Makes sense to me also, I questioned that as well..they told me this machine had an alignment problem with those rails, so you might be on to something there my friend. Let me know what happens.


----------



## Leg cramps

You mentioned shipping damage. I know im not comparing apples to apples but this is a spectra DTG printer and spray station packaged.(and they only cost 11k.) Yes I heard you say to wait but I have been waiting a long time to launch my product nationally. I have to much invested to back down now. I think what worries me is watching you guys struggle. I would be freaking out if I had all that money tied up in a machine that wasn't working. I realize they are trying to help but how long do you have to suffer. Time is money.How long have you had your machines?

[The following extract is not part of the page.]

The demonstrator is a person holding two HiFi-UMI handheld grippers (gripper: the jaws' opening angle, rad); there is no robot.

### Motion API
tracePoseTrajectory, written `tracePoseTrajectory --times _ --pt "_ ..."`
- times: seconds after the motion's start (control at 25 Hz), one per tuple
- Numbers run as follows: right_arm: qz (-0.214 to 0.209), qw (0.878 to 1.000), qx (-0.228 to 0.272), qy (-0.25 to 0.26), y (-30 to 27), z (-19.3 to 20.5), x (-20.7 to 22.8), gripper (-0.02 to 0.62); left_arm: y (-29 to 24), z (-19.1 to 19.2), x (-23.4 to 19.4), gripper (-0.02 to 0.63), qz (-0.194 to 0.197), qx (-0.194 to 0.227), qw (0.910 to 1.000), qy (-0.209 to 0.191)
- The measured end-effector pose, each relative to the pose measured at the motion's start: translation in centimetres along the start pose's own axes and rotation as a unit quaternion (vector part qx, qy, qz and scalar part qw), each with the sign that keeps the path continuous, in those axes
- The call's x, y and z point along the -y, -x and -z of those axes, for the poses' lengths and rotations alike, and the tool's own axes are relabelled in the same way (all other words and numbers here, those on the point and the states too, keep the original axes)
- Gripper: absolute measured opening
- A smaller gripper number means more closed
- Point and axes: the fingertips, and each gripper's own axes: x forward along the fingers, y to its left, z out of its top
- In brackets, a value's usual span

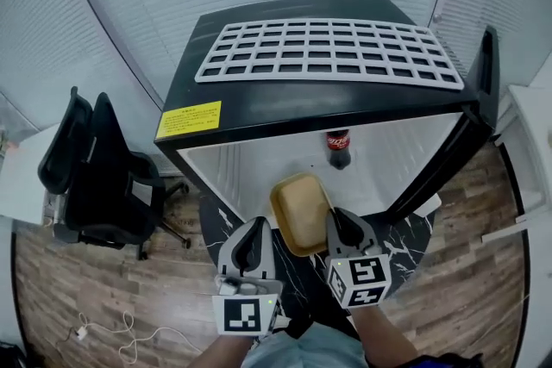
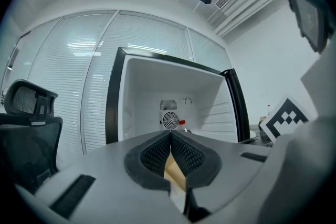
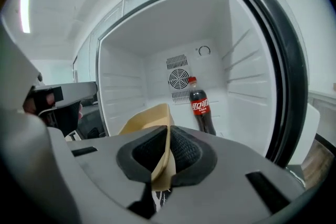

You sent it to them they sent it back,damaged in transit,still not working.why did they even bother to ship it back to you if it still isn't right? why don't they replace them already with new units? What are you going to do wait forever? Be stuck with a big paper weight?


----------



## Leg cramps

sorry here it is


----------



## best26102

ahh a DTG ..... well keep those nozzles, dampers, lines clean over a long weekend those are scary machines to deal with


----------



## mfatty500

We have had the machine since August, they sent a new machine and I sent mine back they fixed it and sent it back to me again, it was making some noise, then I discovered that the spangle was not tracking properly. I know they would not have sent that machine back to us with it making this noise. So therefore I believe they are not packaging it with something to absorb the energy from being handled so much. When it come by truck it probably is handled 3-5 times before it gets to me. It sits on a plywood pallet, surrounded by cardboard, no rubber mat or heavy styrofoam to protect it. After I adjusted it, it is much better. If your going down there for training I would drive and bring it home in the back of suv or similar.


----------



## Leg cramps

Ya know, I use to think that to about DTG but spectra has *changed* the DTG game. I have wanted a DTG for a long time but I use to read the forums in the DTG section and it was all problems with all DTG machines... I didn't want to deal with it or all the maintenance. Not for nothing but I have been following spectra and in my opinion if They had a machine out there that wasn't working they would fix it or replace it. It does not help business when your customers publicly complain about issues. Like I said, I intend on purchasing a pro spangle. It will be a crap shoot if the machine has alignment problems or not I guess.Hopefully everything is ok. I do get nervous hearing these testimonials. I think it is only natural,they cost as much as a car.How would you like buying a car and it broke down the first day and it is sitting in your driveway while you have to pay for a taxi to get to work.


----------



## best26102

huh ,,,,, I will have a box to unpack, new ProSpangle machine heading this way. I have joined the list of owners with multi machine deliveries, not a good group to join...


----------



## Leg cramps

So Best- you knew of these alignment issues and ordered anyway? I like to hear this. Please let us know how it goes for you. I am crossing my fingers you will have no issues to get up and running designs. Please keep us posted on your journey.


----------



## Leg cramps

Mike- I am glad you figured out the noise and got that fixed. How is the alignment now? are you up and running now?


----------



## mfatty500

Great news David I hope they pack it up better for you. I haven't played with it for a few days now, getting ready to fire it up again today, but it was better, i'd still hold off....


----------



## best26102

Eric... NO I did not know of any flaws, issues or technical problems.. If I had I would not have made the purchase I did


----------



## Leg cramps

Don't feel bed. I know about this alignment issue and I am still going to purchase. Keep me posted please I am very interested in your journey.


----------



## best26102

I now know the ins and outs of these machines and how to get them running ... all spanlges today are running 100% so the learning curve has been established.


----------



## Leg cramps

So how is your equipment running? problems solved?


----------



## uglovdkg

Leg cramps said:


> Don't feel bed. I know about this alignment issue and I am still going to purchase. Keep me posted please I am very interested in your journey.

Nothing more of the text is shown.